*** DATA BLOCK ***

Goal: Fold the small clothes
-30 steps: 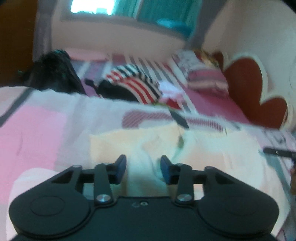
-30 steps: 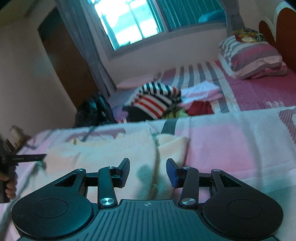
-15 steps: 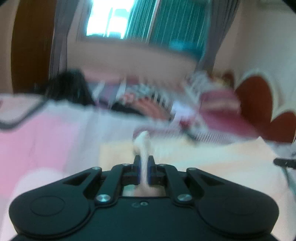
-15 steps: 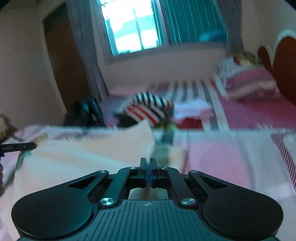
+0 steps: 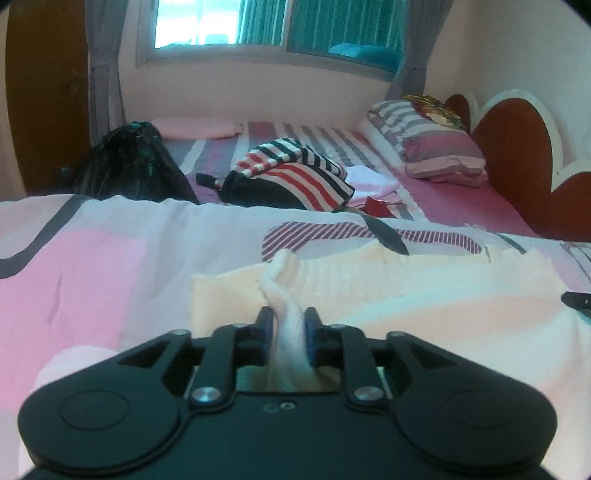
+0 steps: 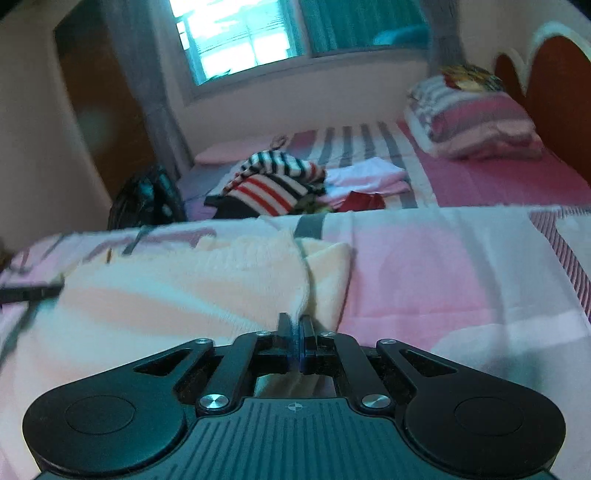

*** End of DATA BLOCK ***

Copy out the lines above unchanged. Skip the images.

RESPONSE TO THIS EXERCISE
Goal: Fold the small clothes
-30 steps: 
-30 steps: 
-15 steps: 
-15 steps: 
+0 steps: 
+0 steps: 

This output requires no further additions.